Die UCK verfolgt nur noch das Ziel einer Abspaltung des Kosovo. Ihre Strategie für die Unabwendbarkeit dieser Entwicklung ist die bedingungslose Eskalation des Krieges und die Aufrechterhaltung der NATO-Intervention. Serbischen Berichten zufolge hat die UCK ihre eigenen Landsleute aufgefordert, das Kosovo zu verlassen, um mit Hilfe der anhaltenden Flüchtlingsströme in den Medien die westlichen Militärs zu noch entschiedenerem Vorgehen gegen Jugoslawien zu bewegen und die Militäraktionen legitimieren zu können.

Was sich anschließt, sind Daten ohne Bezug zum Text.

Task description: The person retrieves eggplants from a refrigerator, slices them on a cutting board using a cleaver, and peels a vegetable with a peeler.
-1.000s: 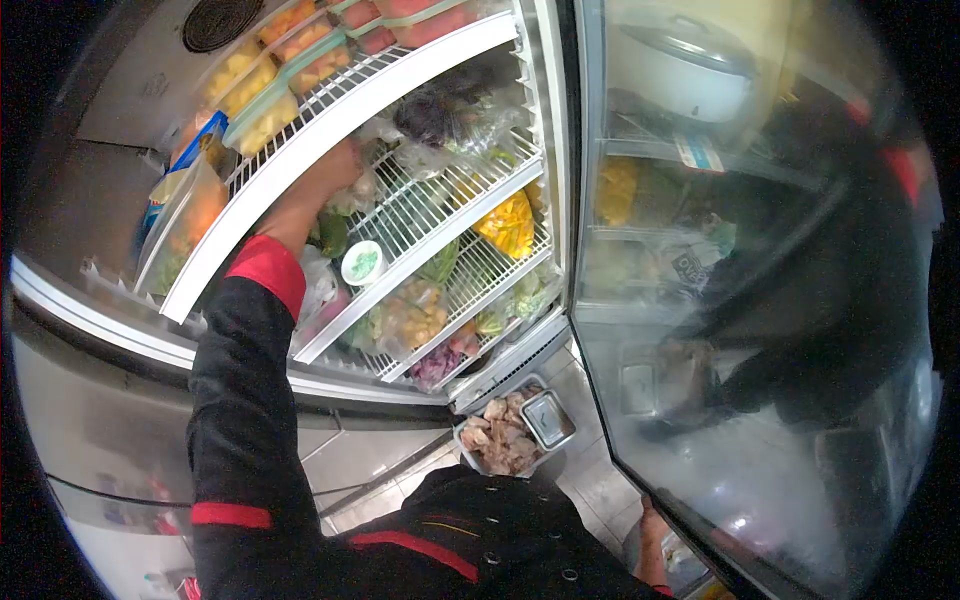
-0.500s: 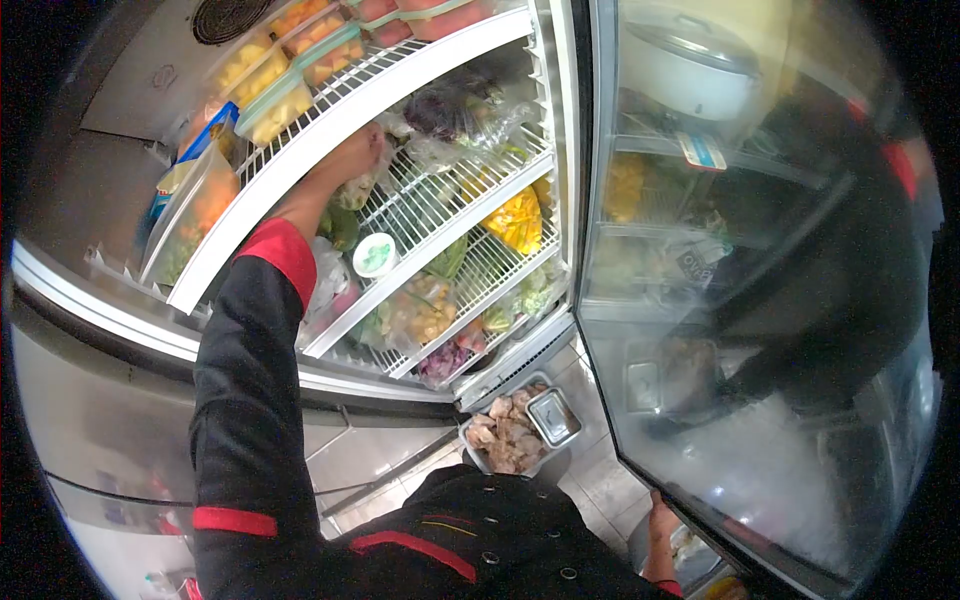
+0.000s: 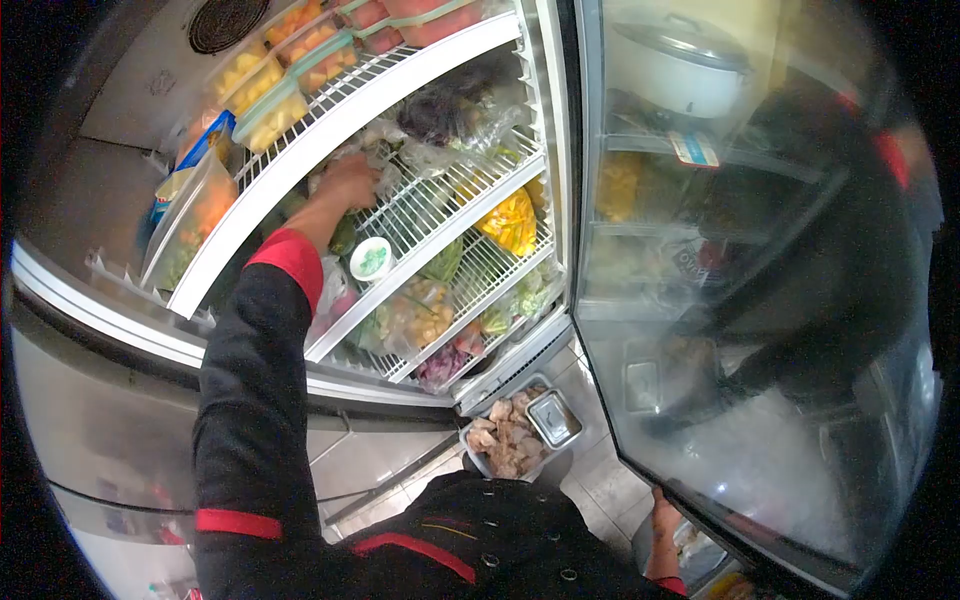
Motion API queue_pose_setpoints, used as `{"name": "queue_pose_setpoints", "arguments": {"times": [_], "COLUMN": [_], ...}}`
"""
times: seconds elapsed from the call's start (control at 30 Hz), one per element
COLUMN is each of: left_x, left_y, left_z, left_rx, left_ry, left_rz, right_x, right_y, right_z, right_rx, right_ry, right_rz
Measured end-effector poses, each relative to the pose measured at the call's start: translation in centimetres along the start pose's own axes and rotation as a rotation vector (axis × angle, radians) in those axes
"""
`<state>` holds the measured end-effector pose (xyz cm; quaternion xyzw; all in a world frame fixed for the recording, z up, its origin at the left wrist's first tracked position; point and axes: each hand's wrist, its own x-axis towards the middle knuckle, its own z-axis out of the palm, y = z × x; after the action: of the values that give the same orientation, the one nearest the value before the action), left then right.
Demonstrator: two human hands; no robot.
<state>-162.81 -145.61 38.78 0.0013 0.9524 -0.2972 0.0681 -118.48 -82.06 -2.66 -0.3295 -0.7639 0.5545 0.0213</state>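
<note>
Inside the refrigerator, my left hand (image 3: 350,184) reaches below the upper shelf. Its fingers are curled down on a clear plastic bag (image 3: 386,180); what the bag holds is hard to make out. Just below the wrist, a white tub (image 3: 371,259) with something green in it sits on the same wire shelf (image 3: 420,215). A dark purple vegetable in plastic (image 3: 432,112) lies further back. Low on the right, my right hand (image 3: 664,515) is closed on the edge of the glass door (image 3: 760,330), its fingers partly hidden.
Containers of cut fruit (image 3: 275,115) line the upper shelf (image 3: 350,150). Lower down are a bag of yellow pieces (image 3: 510,222) and bagged vegetables (image 3: 420,315). A tub of raw meat (image 3: 505,440) with a metal tray (image 3: 552,418) stands on the tiled floor (image 3: 595,470) near my body.
My left hand has come down and slightly toward me from under the upper shelf, so more of it shows. The plastic near it has shifted. My right hand stays at the door.
</note>
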Motion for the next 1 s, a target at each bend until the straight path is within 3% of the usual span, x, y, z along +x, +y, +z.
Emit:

Möglicherweise handelt es sich bei diesen Meldungen um serbische Propaganda, die ihrerseits das Klima unter den verschiedenen Bevölkerungsgruppen vergiftet. Doch es gibt keinen vernünftigen Grund, den Meldungen der NATO und der UCK mehr Glauben zu schenken.
Fest steht nur, daß durch den NATO-Krieg unsägliches Leid angerichtet und menschliche, moralische wie völkerrechtliche Prinzipien mit Füßen getreten wurden. Auf Jahre hinweg wird die gesamte Region dank dieser Intervention ein Krisenherd bleiben, und es wird lange dauern, bis die Wunden verheilen. Bei Redaktionsschluß am 8. April gab es noch kein Anzeichen für eine Entspannung. Es sieht so aus, als ob das NATO-Rollback noch einige Zeit fortgesetzt werden wird.